Hacienda déploie l'ia : une surveillance des contribuables sans précédent
L'administration fiscale espagnole franchit une étape inédite dans sa lutte contre la fraude : l'acquisition et le déploiement de Pathfinder, un logiciel d'intelligence artificielle capable d'analyser des quantités massives de données personnelles. L'affaire soulève des questions cruciales quant à la protection de la vie privée et aux limites de l'utilisation de l'IA dans le contrôle fiscal.

Un explorateur numérique au service de l'aeat
Pathfinder, acquis en septembre 2023 pour la somme de 326 000 euros, est décrit par Bernardo Olivares, professeur de droit à l'Université Complutense de Madrid, comme un « explorateur, un pisteur capable de trouver un chemin viable dans un terrain intransitable pour le reste ». Concrètement, ce logiciel, développé par la société Syvalue, permet à l'Agencia Tributaria (AEAT) d'analyser le contenu de millions d'ordinateurs et de téléphones portables liés à des dossiers administratifs ou judiciaires.

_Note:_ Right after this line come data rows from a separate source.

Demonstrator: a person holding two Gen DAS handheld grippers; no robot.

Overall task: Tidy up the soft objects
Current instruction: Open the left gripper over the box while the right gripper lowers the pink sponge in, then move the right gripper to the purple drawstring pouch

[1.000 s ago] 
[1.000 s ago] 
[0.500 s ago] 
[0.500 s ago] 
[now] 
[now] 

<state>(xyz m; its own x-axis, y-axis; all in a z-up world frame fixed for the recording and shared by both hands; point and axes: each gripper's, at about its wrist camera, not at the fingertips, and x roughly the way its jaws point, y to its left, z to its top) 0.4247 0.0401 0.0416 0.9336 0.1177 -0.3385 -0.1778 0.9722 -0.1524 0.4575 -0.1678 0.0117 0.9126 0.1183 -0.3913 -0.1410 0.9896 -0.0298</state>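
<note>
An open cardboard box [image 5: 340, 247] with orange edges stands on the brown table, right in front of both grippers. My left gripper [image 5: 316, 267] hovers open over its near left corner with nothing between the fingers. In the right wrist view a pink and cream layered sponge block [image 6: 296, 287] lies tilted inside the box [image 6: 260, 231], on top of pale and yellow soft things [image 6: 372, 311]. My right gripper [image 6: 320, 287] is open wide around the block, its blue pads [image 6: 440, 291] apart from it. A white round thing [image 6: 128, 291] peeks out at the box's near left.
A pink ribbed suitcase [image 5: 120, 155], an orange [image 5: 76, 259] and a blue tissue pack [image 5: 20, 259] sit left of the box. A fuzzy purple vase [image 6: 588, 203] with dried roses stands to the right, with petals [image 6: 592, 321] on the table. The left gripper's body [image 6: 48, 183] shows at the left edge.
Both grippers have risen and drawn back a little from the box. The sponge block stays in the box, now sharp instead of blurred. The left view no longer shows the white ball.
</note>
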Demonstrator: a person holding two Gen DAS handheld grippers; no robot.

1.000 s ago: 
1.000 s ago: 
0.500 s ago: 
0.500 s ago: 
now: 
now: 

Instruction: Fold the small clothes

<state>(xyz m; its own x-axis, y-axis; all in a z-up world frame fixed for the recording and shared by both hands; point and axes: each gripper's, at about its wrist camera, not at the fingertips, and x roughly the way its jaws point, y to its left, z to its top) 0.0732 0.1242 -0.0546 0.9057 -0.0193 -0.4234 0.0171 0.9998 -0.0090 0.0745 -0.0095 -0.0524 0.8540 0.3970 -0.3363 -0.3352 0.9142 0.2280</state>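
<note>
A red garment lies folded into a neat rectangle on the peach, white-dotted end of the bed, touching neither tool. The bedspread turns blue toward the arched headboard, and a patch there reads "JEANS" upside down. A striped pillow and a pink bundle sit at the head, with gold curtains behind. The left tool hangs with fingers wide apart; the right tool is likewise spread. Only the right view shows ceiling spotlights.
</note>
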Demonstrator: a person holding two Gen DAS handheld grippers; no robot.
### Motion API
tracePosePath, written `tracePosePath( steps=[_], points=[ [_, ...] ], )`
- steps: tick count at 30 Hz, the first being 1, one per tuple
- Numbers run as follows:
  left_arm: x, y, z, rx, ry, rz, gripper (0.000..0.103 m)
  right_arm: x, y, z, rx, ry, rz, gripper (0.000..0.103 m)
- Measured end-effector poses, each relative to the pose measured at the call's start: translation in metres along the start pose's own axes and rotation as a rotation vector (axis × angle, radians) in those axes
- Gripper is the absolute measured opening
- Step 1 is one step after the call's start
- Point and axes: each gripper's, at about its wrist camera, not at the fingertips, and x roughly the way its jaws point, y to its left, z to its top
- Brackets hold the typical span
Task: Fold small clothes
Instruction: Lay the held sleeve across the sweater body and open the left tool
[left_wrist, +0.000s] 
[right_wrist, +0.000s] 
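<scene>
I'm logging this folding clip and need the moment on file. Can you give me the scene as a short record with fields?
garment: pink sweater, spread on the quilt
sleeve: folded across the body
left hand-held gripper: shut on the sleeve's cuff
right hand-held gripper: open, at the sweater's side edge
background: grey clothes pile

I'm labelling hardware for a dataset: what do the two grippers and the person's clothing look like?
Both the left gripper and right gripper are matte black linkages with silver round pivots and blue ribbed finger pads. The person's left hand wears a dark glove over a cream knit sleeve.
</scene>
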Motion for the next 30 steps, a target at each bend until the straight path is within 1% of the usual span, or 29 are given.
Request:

L'IA, au cœur du système, ne se contente pas de croiser des données brutes. Elle va plus loin, analysant des messages WhatsApp, identifiant des entités, regroupant des informations et créant des étiquettes. La nouveauté réside dans sa capacité à interpréter le contexte sémantique des communications, une avancée majeure par rapport aux outils traditionnels qui se limitaient à la recherche de correspondances orthographiques. Le logiciel est même capable de reconnaître des schémas visuels récurrents, comme des voitures de luxe, des biens immobiliers ou des bijoux, potentiellement révélateurs d'un enrichissement illicite.
Le nombre de personnes dont les données sont analysées est alarmant. L'AEAT a déjà examiné les mouvements de 29 674 individus en 2023, un chiffre qui a grimpé à 30 467 en 2024. « L'administration fiscale n'a pas seulement acquis des outils pour ouvrir un coffre-fort et extraire des données, elle a également embauché un analyste infatigable pour lire tout ce qu'il contient », souligne Olivares. Le logiciel permet ainsi de décharger les agents fiscaux des tâches d'analyse minutieuses, leur laissant davantage de temps pour se concentrer sur les cas les plus complexes.
Mais cette automatisation massive soulève des inquiétudes légitimes. Le risque d'erreurs, de biais algorithmiques et d'atteintes à la vie privée est bien réel. L'IA, aussi performante soit-elle, n'est pas infaillible et peut conduire à des interprétations erronées, avec des conséquences potentiellement graves pour les contribuables. Il est donc impératif que l'utilisation de Pathfinder soit encadrée par des garanties solides et une transparence totale.
L'affaire illustre une tendance croissante : l'utilisation de l'intelligence artificielle pour renforcer le contrôle fiscal. Reste à savoir si cette évolution se fera au détriment des libertés individuelles. Une chose est sûre : la surveillance des contribuables n'a jamais été aussi poussée.